Symptom	Root Cause	Fix	File
Codex PTY adoption timed out with only startup escape sequences in replay	Clanky interpreted the first stale `/state` snapshot as PTY exit before the server snapshot poller had published the newly-created PTY	Wait for the PTY to appear in `/state`, or for a short appearance grace period, before treating a missing PTY as exit	`src/agents/swarmLauncher.ts`
Adoption timeout logs had an empty tail for PTY-backed workers	Clanky only had a stdout/stderr ring buffer for direct children	Fetch `/pty/:id/replay` from `swarm-server` for PTY-backed diagnostics	`src/agents/swarmLauncher.ts`, `src/agents/swarmServerClient.ts`
Codex PTY MCP child did not have a stable adoption identity	The interactive Codex process needed the same dynamic swarm env pinned into its MCP server config	Create the worker identity row before launch, pass its `instance_id` to `/pty`, and include `mcp_servers.swarm.env.*` overrides in the Codex args	`src/agents/swarmLauncher.ts`

The successful end-to-end verification was a Clanky-spawned Codex worker creating a static app in swarm-test, adopting through the swarm-server PTY path, editing files, and reporting its checks back through the normal worker result flow.

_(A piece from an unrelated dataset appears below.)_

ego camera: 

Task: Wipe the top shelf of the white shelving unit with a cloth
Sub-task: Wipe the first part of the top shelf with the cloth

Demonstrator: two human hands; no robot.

Follow-up Optimization: Installed Skill Discovery

After the PTY adoption path was stable, Clanky reduced worker prompt size by preferring installed swarm-mcp skills over inlining the full vendored skill text. When the skill is reachable through the harness's normal discovery paths, the first-turn prompt now emits a short directive pointing at the on-disk skill. If no reachable install exists, Clanky still inlines the vendored skill body, preserving the old behavior. Setting appendCoordinationPrompt=false disables both delivery modes while leaving Clanky's launcher-specific overlays in place.

Verification

Check	Result
`codex exec --help`	Confirms `--ignore-user-config` and `--skip-git-repo-check` are supported for the actual non-interactive worker command
`bun test src/llm/llm.codexCli.test.ts src/agents/swarmLauncher.test.ts`	26 pass, 0 fail
`bun run test`	1540 pass, 0 fail
`bun run test src/agents/swarmLauncher.test.ts`	1549 pass, 0 fail; repo script ran the full non-E2E suite
Installed skill discovery optimization	1551 pass, 0 fail; adds coverage for discovery directive and inline fallback precedence
`cargo test -p swarm-server`	29 pass, 0 fail
Live `spawnPeer` Codex PTY probe	Adopted instance `5252ef5c-8198-42b1-9953-8a4a76861546` through PTY `f38dffd6-e7be-47e2-8a52-428cc36870a1`

Open Items / Future Considerations

Add a cheap preflight that starts only the configured swarm MCP stdio server and verifies MCP initialize before launching a paid worker turn.
Log the concrete harness args with sensitive values redacted when adoption times out. The current tail is useful, but it does not say which MCP server produced the transport error.
Product language: Codex code workers run with a Clanky-owned MCP server config for the spawned swarm peer, not the operator's whole user MCP toolbox. The worker gets the project workspace, the swarm identity, and only the coordination server needed to adopt and do the job.
Product language: PTY-backed workers are live terminal sessions first. Clanky treats swarm-server replay as the diagnostic source of truth and does not cancel a worker just because the first /state poll has not caught up yet.